> **YOUR TASK**
Look at the entries below and restate word for word the lines from the first through the one that has "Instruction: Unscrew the".

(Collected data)
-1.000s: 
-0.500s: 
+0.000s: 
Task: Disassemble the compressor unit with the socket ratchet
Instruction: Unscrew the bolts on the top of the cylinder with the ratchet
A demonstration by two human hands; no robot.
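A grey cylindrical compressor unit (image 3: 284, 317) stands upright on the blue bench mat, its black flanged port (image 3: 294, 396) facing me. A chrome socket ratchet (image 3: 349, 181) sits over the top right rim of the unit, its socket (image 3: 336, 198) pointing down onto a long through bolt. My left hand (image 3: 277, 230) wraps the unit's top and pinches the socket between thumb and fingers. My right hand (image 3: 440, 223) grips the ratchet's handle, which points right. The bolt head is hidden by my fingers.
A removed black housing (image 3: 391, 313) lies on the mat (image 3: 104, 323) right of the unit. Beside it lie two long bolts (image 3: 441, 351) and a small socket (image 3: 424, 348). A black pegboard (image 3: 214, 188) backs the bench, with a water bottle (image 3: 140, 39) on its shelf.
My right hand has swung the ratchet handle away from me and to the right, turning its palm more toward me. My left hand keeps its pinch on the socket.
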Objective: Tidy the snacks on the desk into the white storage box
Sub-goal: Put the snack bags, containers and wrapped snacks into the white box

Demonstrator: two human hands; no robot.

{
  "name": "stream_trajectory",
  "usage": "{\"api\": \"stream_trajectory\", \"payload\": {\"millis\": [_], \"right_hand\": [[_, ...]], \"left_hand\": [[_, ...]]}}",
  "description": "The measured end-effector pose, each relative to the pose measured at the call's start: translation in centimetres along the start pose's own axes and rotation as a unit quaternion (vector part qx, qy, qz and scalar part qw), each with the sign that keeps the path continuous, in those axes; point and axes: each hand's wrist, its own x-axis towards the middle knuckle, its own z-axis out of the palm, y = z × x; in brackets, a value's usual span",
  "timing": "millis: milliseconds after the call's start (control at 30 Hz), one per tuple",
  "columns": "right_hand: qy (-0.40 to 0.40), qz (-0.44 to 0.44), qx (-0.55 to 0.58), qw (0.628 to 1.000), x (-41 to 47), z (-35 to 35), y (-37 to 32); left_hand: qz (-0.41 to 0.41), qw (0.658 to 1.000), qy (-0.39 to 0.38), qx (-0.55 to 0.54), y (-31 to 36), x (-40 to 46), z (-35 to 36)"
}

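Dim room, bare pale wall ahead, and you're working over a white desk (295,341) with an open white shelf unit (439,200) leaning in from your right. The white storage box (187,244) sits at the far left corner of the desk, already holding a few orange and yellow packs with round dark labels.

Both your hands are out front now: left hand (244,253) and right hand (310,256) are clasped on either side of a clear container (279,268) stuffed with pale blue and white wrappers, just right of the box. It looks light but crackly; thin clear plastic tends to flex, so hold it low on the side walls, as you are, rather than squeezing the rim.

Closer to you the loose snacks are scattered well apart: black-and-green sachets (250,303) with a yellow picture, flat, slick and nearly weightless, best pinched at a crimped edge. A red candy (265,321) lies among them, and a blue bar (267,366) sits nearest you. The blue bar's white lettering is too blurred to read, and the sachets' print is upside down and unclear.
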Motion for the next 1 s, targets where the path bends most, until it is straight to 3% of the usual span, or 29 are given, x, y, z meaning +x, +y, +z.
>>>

> **PROBLEM SOLUTION**
-1.000s: 
-0.500s: 
+0.000s: 
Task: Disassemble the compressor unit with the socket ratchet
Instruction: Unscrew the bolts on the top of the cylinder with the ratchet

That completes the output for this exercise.